ITthink I Finally Figured It Out

I do what I do…for the thrill, the rush.

My love affair with skateboarding started back in the 5th grade when I saw my cousin land a kickflip in front of my grandma’s house.  After that, it was skateboarding from dusk till dawn. Every. Single. Day. Through high school my love faded, but it was quickly rekindled in college.  Skating to and from class with music in my ears was easily the best part of everyday.

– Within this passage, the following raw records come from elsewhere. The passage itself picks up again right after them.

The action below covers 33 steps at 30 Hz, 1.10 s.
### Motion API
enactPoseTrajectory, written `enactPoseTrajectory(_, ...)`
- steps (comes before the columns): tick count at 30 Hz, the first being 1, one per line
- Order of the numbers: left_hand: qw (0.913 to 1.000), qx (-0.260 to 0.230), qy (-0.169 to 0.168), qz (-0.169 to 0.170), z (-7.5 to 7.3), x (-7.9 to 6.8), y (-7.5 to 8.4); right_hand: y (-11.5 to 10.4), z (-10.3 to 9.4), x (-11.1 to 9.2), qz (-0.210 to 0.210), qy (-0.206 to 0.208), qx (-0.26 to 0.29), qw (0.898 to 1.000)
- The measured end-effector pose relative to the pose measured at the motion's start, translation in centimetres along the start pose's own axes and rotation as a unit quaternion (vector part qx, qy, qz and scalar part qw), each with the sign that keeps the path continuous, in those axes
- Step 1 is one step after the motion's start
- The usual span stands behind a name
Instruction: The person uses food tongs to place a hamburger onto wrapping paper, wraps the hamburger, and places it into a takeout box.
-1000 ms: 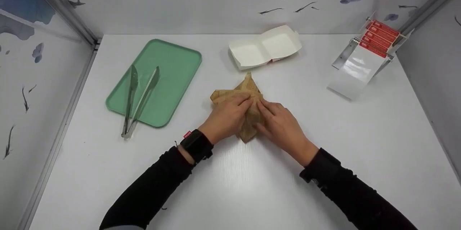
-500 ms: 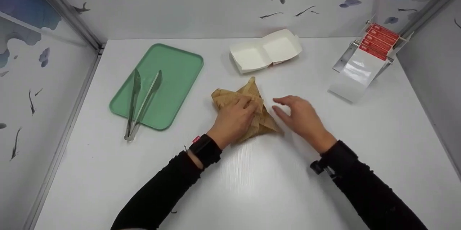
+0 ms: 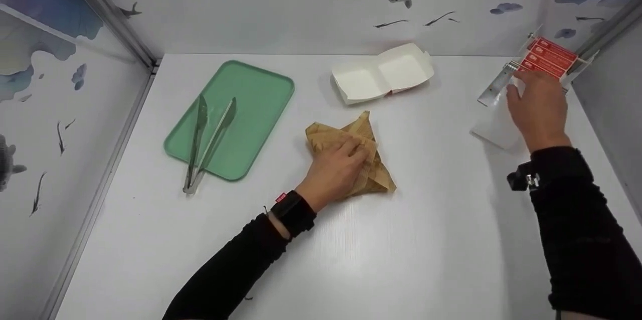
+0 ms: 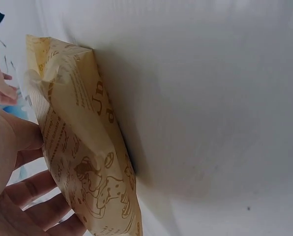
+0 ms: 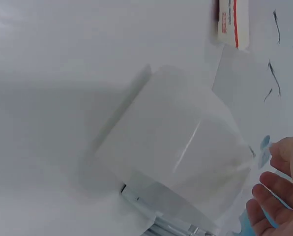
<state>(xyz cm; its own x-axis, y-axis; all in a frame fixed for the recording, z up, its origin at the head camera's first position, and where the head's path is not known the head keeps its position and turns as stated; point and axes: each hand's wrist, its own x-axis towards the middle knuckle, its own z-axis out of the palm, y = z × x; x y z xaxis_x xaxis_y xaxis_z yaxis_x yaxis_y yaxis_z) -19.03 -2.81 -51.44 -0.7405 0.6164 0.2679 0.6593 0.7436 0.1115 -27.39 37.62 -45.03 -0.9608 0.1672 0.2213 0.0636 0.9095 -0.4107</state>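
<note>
A packet of brown printed paper, folded in with pointed corners, lies mid-table. My left hand rests on its top, and in the left wrist view several fingers lie spread against the paper. At the right rear, my right hand reaches over a metal holder of red and white label sheets. The thumb and forefinger are near the red edges. In the right wrist view, the right hand has relaxed, parted fingers beside the glossy white sheet, with no grip visible.
An unfolded white carton stands at the back centre. On the left, metal tongs lie across a green tray, their hinge end past its edge. Printed wall panels enclose the back and sides.
My right hand has left the paper packet and moved right and back to the label holder. The left hand has stayed on the packet, whose lower right corner now spreads outward.
</note>
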Motion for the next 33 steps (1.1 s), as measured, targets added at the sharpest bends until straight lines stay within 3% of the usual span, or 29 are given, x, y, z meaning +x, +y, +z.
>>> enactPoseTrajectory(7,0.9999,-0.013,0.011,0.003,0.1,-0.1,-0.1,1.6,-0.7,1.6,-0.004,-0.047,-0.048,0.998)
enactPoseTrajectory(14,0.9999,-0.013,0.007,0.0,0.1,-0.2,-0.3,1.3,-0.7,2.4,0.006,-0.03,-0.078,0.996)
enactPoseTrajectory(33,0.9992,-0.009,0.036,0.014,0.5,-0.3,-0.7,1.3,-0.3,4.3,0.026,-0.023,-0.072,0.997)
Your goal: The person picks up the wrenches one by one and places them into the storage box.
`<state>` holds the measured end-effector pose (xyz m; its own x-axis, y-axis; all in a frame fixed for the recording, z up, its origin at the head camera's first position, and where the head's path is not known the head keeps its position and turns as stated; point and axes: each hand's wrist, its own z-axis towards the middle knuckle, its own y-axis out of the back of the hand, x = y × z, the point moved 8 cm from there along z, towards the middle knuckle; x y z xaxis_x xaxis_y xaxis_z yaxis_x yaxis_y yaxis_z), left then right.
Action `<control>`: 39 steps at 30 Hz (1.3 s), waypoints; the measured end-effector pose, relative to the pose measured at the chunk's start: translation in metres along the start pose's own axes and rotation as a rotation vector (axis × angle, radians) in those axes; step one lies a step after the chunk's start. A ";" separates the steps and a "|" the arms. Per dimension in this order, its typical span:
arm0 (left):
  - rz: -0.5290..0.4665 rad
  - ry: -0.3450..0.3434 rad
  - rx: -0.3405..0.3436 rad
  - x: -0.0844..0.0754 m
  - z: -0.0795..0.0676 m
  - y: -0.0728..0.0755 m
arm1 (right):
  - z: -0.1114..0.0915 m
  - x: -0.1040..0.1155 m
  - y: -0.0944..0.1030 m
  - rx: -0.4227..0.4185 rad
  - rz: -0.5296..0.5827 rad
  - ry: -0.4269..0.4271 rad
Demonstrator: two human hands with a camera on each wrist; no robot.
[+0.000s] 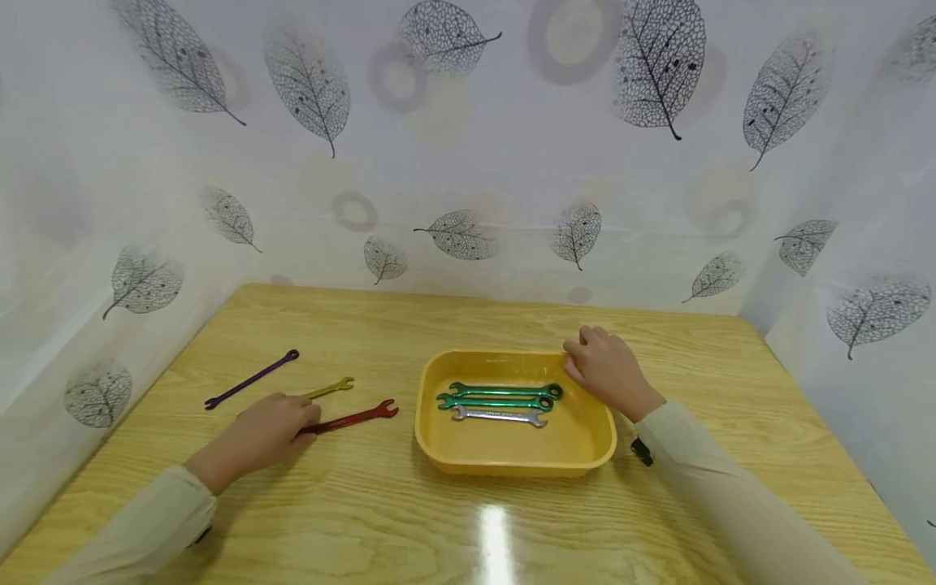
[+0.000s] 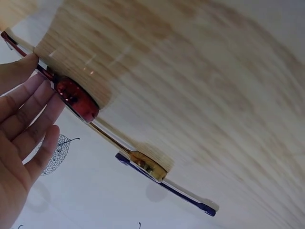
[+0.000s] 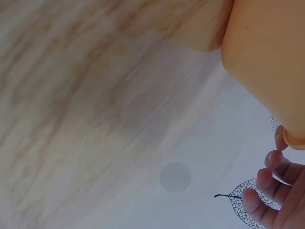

For the first time I actually looked forward to going to class.

I never really realized, until recently, why I’ve been so infatuated with skateboarding.  It’s the thrill, the rush.  The feeling you get when you’re charging down the sidewalk, dodging cracks and curbs, knowing that at any second your face could slam straight into the pavement.  The feeling of narrowly escaping a broken bone or a sprained ankle.  The feeling of being in control of something that, at times, seems uncontrollable.

I turned 21 a few months ago, I’ve made the 6 hour drive to Sin City a total of seven times now.  A couple times were spontaneous 6 pm Friday night decisions, others were planned weeks in advance.  But each time I somehow always end up at the roulette table screaming “Cmon Black! Cmon Black!” Watching that little wooden ball spin around a wheel of red and black, hoping, just hoping that it lands on black is the same. Exact. Feeling I get from skateboarding.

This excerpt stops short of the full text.